Prompt -
Exactly the lines starting at the line containing "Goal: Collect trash" and ending at the line containing "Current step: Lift" are to be written out from the listing below, both included.

The data -
%%

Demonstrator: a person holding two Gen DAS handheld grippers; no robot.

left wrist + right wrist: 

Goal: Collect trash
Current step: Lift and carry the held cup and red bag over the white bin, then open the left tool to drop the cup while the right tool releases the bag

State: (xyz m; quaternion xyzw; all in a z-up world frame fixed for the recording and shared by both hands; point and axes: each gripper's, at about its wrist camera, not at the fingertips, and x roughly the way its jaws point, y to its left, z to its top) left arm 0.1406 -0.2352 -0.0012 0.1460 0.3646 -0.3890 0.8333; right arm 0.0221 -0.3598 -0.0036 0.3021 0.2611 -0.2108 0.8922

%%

Solution to the problem -
Goal: Collect trash
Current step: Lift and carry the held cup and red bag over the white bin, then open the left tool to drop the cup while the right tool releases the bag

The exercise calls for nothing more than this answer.